Prove that $xy \leq\frac{x^p}{p} + \frac{y^q}{q}$ OK guys I have this problem:
For $x,y,p,q>0$ and $ \frac {1} {p} + \frac {1}{q}=1 $ prove that $ xy \leq\frac{x^p}{p} + \frac{y^q}{q}$
It says I should use Jensen's inequality, but I can't figure out how to apply it in this case. Any ideas about the solution?
 A: By AM-GM
$$\frac{x^p}{p}+\frac{y^q}{q}\geq\left(x^p\right)^{\frac{1}{p}}\left(y^q\right)^{\frac{1}{q}}=xy$$
A: Obviously $p$ and $q$ are not really independent variables - a more natural variable to look at might be $t = 1/p$, so that $1/q = 1-t$. Also make some substitutions $u = x^p$, $v = x^q$. Now you can see that the problem is equivalent to
$$\begin{align*}
u^{1/p} v^{1/q} &\le \frac{u}{p} + \frac{v}{q} \\
u^{t}   v^{1-t} &\le tu + (1-t)v.
\end{align*}$$
The presence of the $t$ and $1-t$ should now make it look a lot more like it has to do with convexity.

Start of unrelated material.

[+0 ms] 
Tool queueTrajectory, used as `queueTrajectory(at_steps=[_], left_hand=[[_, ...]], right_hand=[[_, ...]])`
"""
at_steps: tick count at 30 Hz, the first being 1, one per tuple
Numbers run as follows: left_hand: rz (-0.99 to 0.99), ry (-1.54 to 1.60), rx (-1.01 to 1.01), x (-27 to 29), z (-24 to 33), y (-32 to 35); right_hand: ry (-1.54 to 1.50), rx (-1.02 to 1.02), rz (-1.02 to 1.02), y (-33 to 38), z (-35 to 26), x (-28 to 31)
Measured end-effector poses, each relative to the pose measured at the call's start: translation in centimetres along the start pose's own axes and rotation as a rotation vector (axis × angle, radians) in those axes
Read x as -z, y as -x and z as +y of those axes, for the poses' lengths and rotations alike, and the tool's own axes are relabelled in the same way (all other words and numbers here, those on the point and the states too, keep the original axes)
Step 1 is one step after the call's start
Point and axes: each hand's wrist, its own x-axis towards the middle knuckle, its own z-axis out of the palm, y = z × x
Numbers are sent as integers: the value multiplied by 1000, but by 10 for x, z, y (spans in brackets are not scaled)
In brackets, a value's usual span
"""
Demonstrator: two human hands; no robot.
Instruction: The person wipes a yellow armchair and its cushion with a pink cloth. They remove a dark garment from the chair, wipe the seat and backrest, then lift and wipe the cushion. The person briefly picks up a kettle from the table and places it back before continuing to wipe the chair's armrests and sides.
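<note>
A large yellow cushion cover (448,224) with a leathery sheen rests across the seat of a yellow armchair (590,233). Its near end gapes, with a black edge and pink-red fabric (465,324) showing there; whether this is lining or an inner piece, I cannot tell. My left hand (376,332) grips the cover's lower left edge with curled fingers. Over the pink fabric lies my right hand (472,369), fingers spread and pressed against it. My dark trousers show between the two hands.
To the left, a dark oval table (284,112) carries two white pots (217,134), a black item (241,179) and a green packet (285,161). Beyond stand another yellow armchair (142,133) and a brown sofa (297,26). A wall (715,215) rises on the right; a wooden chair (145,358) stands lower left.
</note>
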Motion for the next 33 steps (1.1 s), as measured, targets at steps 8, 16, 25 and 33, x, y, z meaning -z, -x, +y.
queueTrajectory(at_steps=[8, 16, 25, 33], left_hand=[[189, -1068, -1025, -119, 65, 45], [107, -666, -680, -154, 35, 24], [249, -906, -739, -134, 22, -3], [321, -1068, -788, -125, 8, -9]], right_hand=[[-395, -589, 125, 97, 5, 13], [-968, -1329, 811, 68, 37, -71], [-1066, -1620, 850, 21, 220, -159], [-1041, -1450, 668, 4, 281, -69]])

In fact, if you let $r = u/v$, you can reformulate the problem further by dividing both sides by $v$. This turns the problem into a single variable inequality in $r$ (with a parameter $t$, $0<t<1$):
$$r^t \le tr - t + 1.$$
Either of these reformulations should be more approachable than the original problem.

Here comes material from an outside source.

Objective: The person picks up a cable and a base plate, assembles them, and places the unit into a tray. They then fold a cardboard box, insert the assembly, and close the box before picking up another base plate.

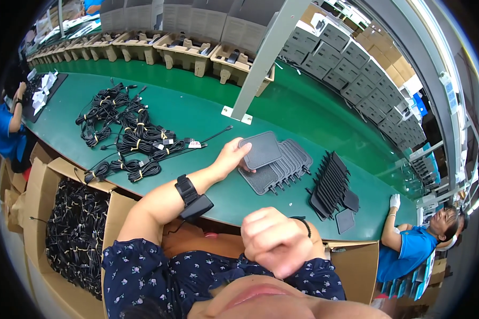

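Note:
A dark grey flat panel (263, 150) with rounded corners is pinched in my left hand (233, 156), thumb on top. It is tilted above a row of overlapping dark grey panels (290, 159) with small tabs along one edge; the nearest has a mesh-like face. My right hand (275, 240) is raised close to my chest, away from the panels, with its fingers curled in. What it holds, if anything, is hidden. To the right on the table, more black panels (330, 183) lean in a fanned row, with a loose one (345, 221) lying at its near end.
Bundled black cables (138, 133) lie on the green table (197, 103) at left. A cardboard box (40, 212) of cables stands below. A metal post (266, 61) rises from the table. Cardboard trays (183, 50) line the back. People in blue work at far left and right (410, 250).

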A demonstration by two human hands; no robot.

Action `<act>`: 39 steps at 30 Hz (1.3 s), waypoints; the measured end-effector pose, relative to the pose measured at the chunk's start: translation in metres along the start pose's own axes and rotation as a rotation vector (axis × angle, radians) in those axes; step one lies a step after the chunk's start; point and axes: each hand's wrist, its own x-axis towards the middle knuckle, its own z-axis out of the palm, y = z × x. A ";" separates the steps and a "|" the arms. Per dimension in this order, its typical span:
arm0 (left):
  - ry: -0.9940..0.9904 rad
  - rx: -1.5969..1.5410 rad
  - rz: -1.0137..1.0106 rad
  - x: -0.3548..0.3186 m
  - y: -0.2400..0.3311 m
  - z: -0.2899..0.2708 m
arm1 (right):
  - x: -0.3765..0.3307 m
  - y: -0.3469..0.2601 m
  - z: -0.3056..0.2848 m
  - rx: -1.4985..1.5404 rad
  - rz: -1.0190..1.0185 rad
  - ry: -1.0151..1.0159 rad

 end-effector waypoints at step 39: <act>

A: In addition to this answer, which uses Bernoulli's inequality, we can use Jensen's Inequality and the fact that $e^x$ is convex:
$$
e^{x/p+y/q}\le\frac{e^x}{p}+\frac{e^y}{q}
$$
where $u=e^{x/p}$ and $v=e^{y/q}$.
Note that since $\frac1p+\frac1q=1$, the measure on two points with weights $\frac1p$ and $\frac1q$ satisfies the requirements of Jensen's Inequality.
A: The exponential funtion $t\mapsto \exp(t)$ is convex, so
$$\begin{align}
xy&=\exp(\log(xy))\\
&=\exp(\log(x)+\log(y))\\
&=\exp((1/p)\log(x^p)+(1/q)\log(y^q))\\
&\leq (1/p)\exp(\log(x^p))+(1/q)\exp(\log(y^q))\\
&=\frac{x^p}{p}+\frac{y^q}{q}\\
\end{align}$$
A: It is the so-called Young's inequality and to prove it you can exploit the concavity of the logarithm:
$$ \log (xy) = \frac{1}{p} \log x^p + \frac{1}{q} \log y^q \le \log \left( \frac{1}{p} x^p + \frac{1}{q} y^q \right). $$